If you're searching for disability law help in University Park, Maryland, you're likely navigating one of the more complicated federal programs most Americans ever encounter. Social Security Disability Insurance — SSDI — isn't just a form you fill out once. It's a multi-stage federal process governed by specific rules around your medical condition, your work history, and how well your evidence holds up at each step. Understanding how disability law applies in Maryland — and what an attorney actually does in that process — helps you make clearer decisions about your own claim.
"Disability law" isn't a single statute. In the SSDI world, it refers to the body of federal rules, Social Security Administration (SSA) regulations, and administrative case law that governs whether someone receives benefits — and how much.
The SSA applies a five-step sequential evaluation to every claim:
Disability attorneys in University Park and across Maryland know this framework well. Their job is to build your case — through medical records, treating physician statements, and vocational evidence — so that the SSA can't reasonably deny your claim at the stage where you're most likely to succeed.
Most initial SSDI applications are denied. That's not an opinion — it reflects longstanding SSA data. The process moves through four stages:
| Stage | What Happens | Typical Timeline |
|---|---|---|
| Initial Application | SSA and your state's Disability Determination Services (DDS) review medical and work records | 3–6 months |
| Reconsideration | A different DDS reviewer re-examines the denial | 3–5 months |
| ALJ Hearing | An Administrative Law Judge hears your case in person or by video | 12–24 months (varies significantly) |
| Appeals Council | Reviews ALJ decisions for legal error | 12+ months |
Attorneys working in disability law near University Park, MD are typically most active starting at the ALJ hearing stage — where claimants finally get to present testimony, submit updated medical evidence, and cross-examine vocational experts.
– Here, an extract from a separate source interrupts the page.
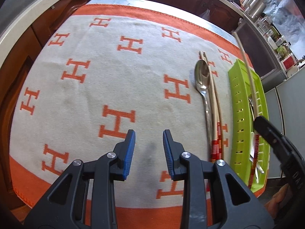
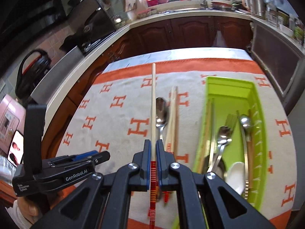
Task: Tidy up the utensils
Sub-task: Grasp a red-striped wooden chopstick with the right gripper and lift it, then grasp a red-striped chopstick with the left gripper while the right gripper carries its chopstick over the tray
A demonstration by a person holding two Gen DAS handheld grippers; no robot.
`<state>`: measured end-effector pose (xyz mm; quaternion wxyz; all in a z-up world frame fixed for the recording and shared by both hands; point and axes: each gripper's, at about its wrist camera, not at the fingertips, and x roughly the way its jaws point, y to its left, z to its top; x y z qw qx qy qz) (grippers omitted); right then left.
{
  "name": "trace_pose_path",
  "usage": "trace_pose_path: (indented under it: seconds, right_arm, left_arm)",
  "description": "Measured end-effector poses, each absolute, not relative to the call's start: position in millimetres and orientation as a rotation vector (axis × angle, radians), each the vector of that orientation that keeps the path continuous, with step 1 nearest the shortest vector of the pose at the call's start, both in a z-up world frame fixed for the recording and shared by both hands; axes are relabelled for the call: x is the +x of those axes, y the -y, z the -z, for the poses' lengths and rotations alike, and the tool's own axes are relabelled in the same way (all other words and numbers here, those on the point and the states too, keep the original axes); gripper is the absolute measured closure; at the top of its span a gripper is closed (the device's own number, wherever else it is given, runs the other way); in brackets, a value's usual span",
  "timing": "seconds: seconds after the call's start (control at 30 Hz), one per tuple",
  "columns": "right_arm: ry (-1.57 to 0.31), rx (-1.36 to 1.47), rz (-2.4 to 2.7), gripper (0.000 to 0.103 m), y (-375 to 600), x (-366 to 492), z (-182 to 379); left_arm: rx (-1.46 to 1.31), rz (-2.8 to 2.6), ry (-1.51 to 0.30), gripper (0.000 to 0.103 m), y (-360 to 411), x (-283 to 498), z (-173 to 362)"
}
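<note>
green tray (image 2: 231, 85) near the worktop's right edge holds forks, spoons; right claw (image 2: 153, 152) clamps a chopstick (image 2: 153, 103); left claw (image 1: 149, 148) gapes apart.

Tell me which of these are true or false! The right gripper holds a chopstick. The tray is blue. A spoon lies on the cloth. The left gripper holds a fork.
1. The right gripper holds a chopstick. True.
2. The tray is blue. False: it is bright green.
3. A spoon lies on the cloth. True, beside two chopsticks.
4. The left gripper holds a fork. False: it is open and holds nothing.
</note>
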<state>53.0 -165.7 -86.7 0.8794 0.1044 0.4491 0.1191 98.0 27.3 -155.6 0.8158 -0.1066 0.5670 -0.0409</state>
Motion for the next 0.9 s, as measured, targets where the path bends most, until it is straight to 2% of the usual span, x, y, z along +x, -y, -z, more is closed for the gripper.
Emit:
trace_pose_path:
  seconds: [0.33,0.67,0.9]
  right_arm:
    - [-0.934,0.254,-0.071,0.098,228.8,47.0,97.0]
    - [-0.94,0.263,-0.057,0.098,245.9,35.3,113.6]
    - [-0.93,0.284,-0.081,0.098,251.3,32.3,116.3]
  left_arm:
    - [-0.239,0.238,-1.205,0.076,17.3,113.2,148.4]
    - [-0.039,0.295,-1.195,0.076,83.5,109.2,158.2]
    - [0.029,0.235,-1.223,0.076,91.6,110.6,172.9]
This is also where approval rates historically improve compared to earlier stages.
Federal SSDI rules are uniform nationwide. Whether you're in University Park, Cumberland, or Annapolis, the SSA uses the same five-step process, the same Blue Book, and the same SGA thresholds.
What does vary:
That local knowledge — which judges favor which types of medical evidence, how specific vocational experts tend to testify — is one concrete reason claimants near University Park seek attorneys licensed in Maryland rather than out-of-state representation.
SSDI attorneys work on contingency under federal fee rules. They cannot charge more than 25% of your back pay, capped at a set dollar amount that SSA adjusts periodically. You generally pay nothing unless you win.
What they handle:
What they cannot guarantee: approval. SSDI outcomes depend on your specific medical record, work history, age, and the evidence available — not on representation alone.
Some claimants near University Park may qualify for SSI (Supplemental Security Income) rather than SSDI — or both simultaneously ("concurrent benefits"). The programs differ significantly:
| SSDI | SSI | |
|---|---|---|
| Based on | Work credits earned | Financial need |
| Income/asset limits | None for eligibility itself | Strict limits apply |
| Medicare | After 24-month waiting period | No (Medicaid instead) |
| Back pay | Can extend years prior | Limited to application date |
Work credits are the gateway to SSDI. How many you've earned — and whether you've earned enough recently — shapes whether SSDI is even an option for you.
The rules above apply uniformly. How they apply to any one person — which step of the five-step process is most relevant, whether their RFC documentation is strong enough, whether their onset date is defensible, how much back pay may have accumulated — depends entirely on that person's medical history, employment record, age, and the specific evidence they can produce.
Two people in University Park with the same diagnosis can reach completely different outcomes based on factors no general article can assess.